You can also look at the facades used by the support projects to help you create your own. This could also be useful if you wanted to use an older version of a supported library.
jawn-parser has no dependencies other than Scala itself.
jawn-ast depends on Spire in order to provide type class instances.
The various support projects (e.g. argonaut-support) depend on the library they are supporting.
Jawn provides benchmarks to help compare various JSON parsers on a wide range of input files.
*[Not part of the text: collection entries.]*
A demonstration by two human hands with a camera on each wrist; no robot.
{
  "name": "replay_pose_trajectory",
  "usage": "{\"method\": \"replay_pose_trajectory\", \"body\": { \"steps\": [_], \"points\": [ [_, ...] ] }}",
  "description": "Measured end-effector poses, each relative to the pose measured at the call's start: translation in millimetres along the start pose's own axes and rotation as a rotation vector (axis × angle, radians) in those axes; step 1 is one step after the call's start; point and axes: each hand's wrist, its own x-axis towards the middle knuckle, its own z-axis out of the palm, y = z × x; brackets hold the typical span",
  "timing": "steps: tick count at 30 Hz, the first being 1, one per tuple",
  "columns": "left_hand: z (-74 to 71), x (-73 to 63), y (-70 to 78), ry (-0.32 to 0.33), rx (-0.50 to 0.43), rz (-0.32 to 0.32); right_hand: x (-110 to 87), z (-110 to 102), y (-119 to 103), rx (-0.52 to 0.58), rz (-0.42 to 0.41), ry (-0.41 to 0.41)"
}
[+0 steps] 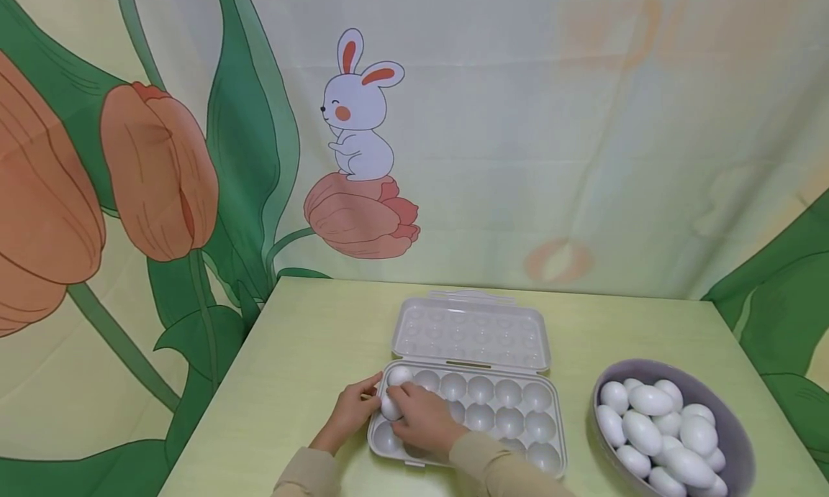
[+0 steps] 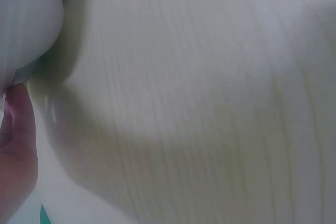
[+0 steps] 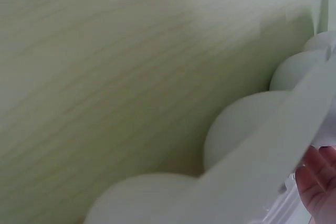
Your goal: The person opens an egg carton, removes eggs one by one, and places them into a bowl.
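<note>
An open grey-white plastic egg carton [image 1: 481, 367] lies on the table, its dimpled lid folded back. One white egg [image 1: 400, 374] sits in the far-left cup. My right hand [image 1: 427, 416] pinches another white egg [image 1: 391, 408] at the cup just in front of it; the fingers partly cover this egg. My left hand [image 1: 352, 411] rests against the carton's left edge, its fingertips touching the rim. In the left wrist view, that hand [image 2: 18, 150] is beside a rounded cup [image 2: 37, 22]. The right wrist view shows the rounded undersides of the carton's cups [image 3: 241, 124].
A grey-purple bowl [image 1: 738, 439] full of white eggs [image 1: 686, 466] stands to the carton's right. The pale wood-grain table [image 1: 324, 317] ends at a hanging cloth [image 1: 479, 159] printed with tulips and a rabbit.
</note>
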Motion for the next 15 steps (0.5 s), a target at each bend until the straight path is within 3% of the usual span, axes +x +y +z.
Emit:
{"method": "replay_pose_trajectory", "body": {
  "steps": [10,15],
  "points": [
    [-0.4,0.3,0.0,0.007,0.003,0.012,9.7,13,-6,-0.156,0.083,0.026],
    [-0.1,-0.3,1.0,0.007,0.013,0.012,9.5,15,-8,-0.155,0.097,0.045]
  ]
}}
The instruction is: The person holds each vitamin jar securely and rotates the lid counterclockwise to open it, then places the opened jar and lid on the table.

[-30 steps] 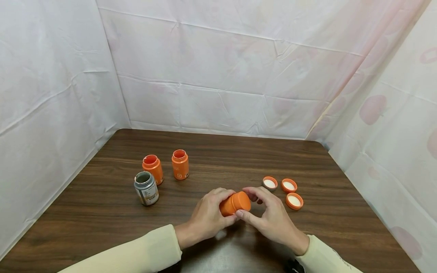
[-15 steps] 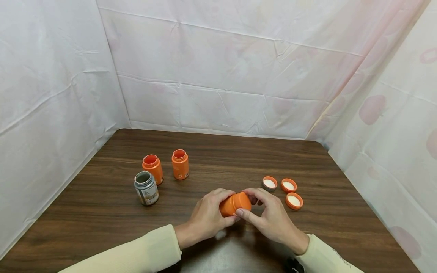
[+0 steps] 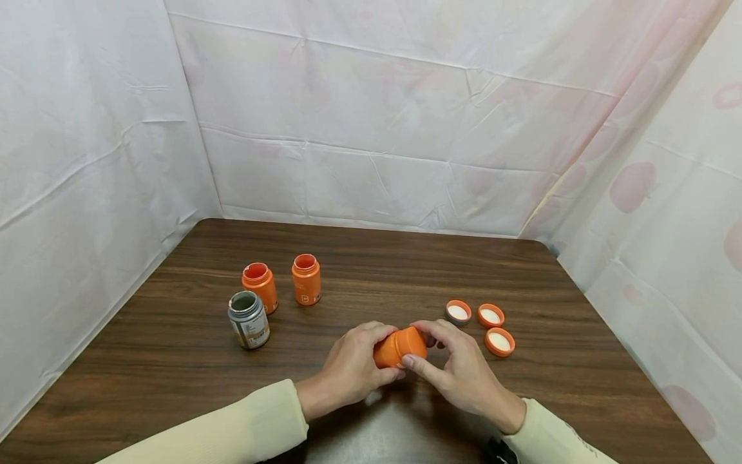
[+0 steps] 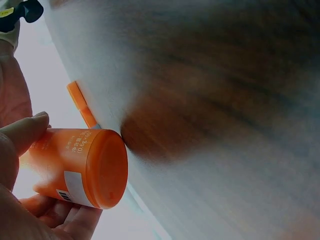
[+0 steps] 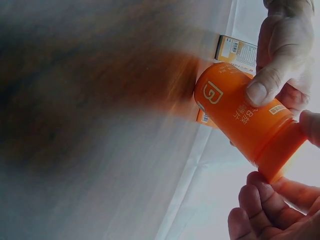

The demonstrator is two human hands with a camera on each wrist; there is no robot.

You can run the benchmarks from SBT with:
> benchmark/run
Any JSON files you put in benchmark/src/main/resources
will be
included in the ad-hoc benchmark. There is a Python script I've used
to generate random JSON data called randjson.py
which is a bit
quirky but does seem to work. I test on this random JSON as well as
data from projects I've worked on.
(I also test with larger data sets (100-600M) but for obvious reasons I don't distribute this JSON in the project.)
Of course, your mileage may vary, and these results do vary somewhat based on file size, file structure, etc.
I have tried to understand the libraries well enough to write the most optimal code for loading a file (given a path) and parsing it to a simple JSON AST. Pull requests to update versions and improve usage are welcome.
Jawn only supports UTF-8 when parsing bytes. This might change in the future, but for now that's the target case. You can always decode your data to a string, and handle the character set decoding using Java's standard tools.
Jawn's AST is intended to be a proof of concept of a very lightweight AST. It lacks most of the fancy operators and DSLs of other libraries.